Pra ouvir Com o Corpo

Contando com o hit número 1 do mundo "Blureed Lines", novo álbum de Robin Thicke, é meio pobre nas letras mas é rico no groove.
 
 
 
 

Finalmente o blue-eyed-soul Robin Thicke lança seu mais novo álbum "Blurred Lines" que carrega além do hit nº1 do mundo (faixa título), toda uma polêmica sexista graças ao video de lançamento que foi censurado em vários países graças ao seu conteúdo digamos recheados de beldades de topless.

Numa entrevista recente Robin Thicke disse que se seus vídeos são sexistas , deveriam censurar também muitas pinturas que estão no Louvre. Um argumento de quem na verdade não tem defesa já que seu álbum carrega realmente letras de gosto duvidoso, falando até do tamanho do seu pênis.

E está aí o calcanhar de aquiles do álbum "Blurred Lines". Suas letras não são nada inspiradas ou inspiradoras. É pobre de espírito e realça um cara que está com sua sua sexualidade aflorada e precisa provar alguma coisa a álguém. Realmente, o conteúdo lírico é bem pobre.

Mas em compensação o groove corre solto numa produção impecável de Pharrel Williams que está numa fase exuberante e com o dom de toque de midas. Seja nas suas produções próprias ou nas suas colaborações com o Daft Punk e aqui ele realça a voz meio "Justin Timberlake" de Robin Thicke com belas batidas.

Ou seja, se de um lado "Blurred Lines" desaponta o público com suas letras, do outro lado ele rega nossos ouvidos com uma fusão moderna de Funk e Soul, e algumas pitadas Pop.

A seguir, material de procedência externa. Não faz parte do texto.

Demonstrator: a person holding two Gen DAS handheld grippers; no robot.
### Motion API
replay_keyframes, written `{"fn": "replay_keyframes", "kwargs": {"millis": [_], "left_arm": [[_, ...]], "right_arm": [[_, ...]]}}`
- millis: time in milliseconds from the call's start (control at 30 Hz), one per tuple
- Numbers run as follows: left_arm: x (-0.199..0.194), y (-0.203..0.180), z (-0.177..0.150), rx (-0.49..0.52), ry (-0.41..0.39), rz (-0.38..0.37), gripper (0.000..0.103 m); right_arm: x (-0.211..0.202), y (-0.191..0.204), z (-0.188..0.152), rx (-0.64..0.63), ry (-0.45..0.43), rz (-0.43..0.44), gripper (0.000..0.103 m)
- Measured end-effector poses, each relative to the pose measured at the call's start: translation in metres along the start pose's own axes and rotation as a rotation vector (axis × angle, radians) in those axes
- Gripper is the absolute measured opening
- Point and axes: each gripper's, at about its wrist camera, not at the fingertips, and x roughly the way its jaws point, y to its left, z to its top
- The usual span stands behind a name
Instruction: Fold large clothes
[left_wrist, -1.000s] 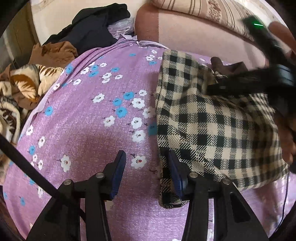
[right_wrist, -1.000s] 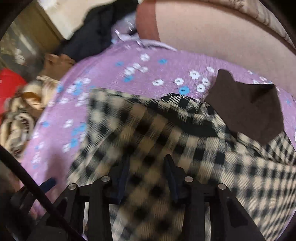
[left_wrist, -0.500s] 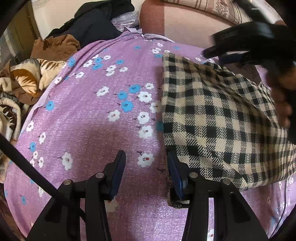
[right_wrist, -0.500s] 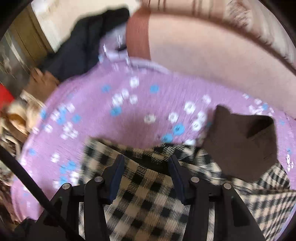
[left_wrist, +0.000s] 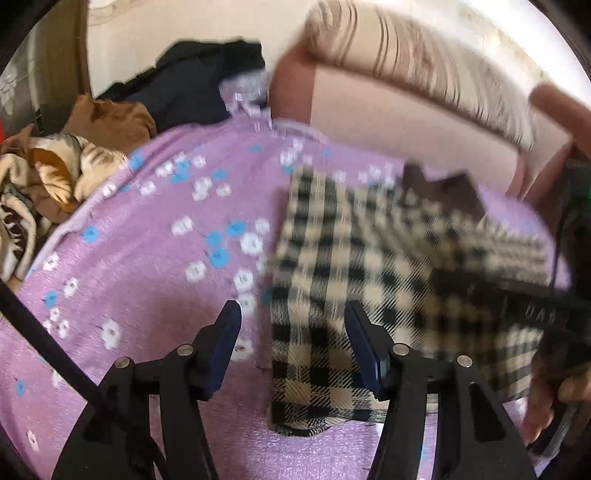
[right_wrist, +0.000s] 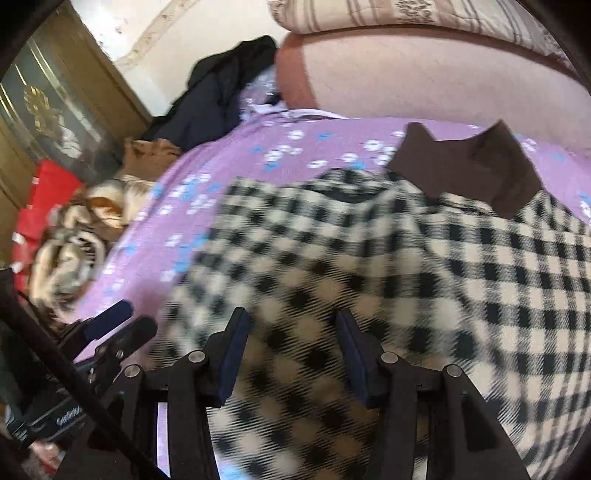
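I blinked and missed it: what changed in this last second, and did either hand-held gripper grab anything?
The right hand-held gripper swung out beyond the checked coat's far edge and has come back low over it. The left hand-held gripper shifted right, straddling the coat's near edge. Neither grabbed anything. The coat, its brown collar and the purple sheet stayed put.

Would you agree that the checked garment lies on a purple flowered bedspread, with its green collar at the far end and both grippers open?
Not quite: the collar is dark brown, not green, as the right wrist view shows. The rest holds: the checked garment lies on the purple flowered bedspread, and the left gripper and right gripper are both open.
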Motion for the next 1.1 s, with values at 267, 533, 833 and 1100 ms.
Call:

Quem não entende muito bem o inglês vai adorar este álbum de paixão. É um álbum delicioso pra sacudir o esqueleto.

Destaque 5 estrelas para a faixa "Blurred Lines" que tem a colaboração do próprio Pharrel Williams. É realmente groove dos bons e conquistou o mundo inteiro tirando o trono do Daft Punk como música mais vendida do mundo. É uma música que nasceu hit e tem uma aura de Michael Jackson.

Outra maravilha do álbum é a faixa "Ain't No Hat That" que tem uma levada setentista maravilhosa, com uma guitarrinha nervosa durante toda a música e uma melodia de muito bom gosto. "Get In My Way"é outra que tem os dois pés na Disco Music e dá vontade de dançar do começo ao fun. Funk dos bons.

E a melhor de todas "Ooo La La" que tem toda uma inspiração nos hits da Motown e é uma quebradeira só. "Top of the World " tem uma pegada Jazzy e combina perfeitamente Funk e Soul. É um discasso mesmo com algumas derrapdas nas letras. Mas vale a pena. Altamente recomendado!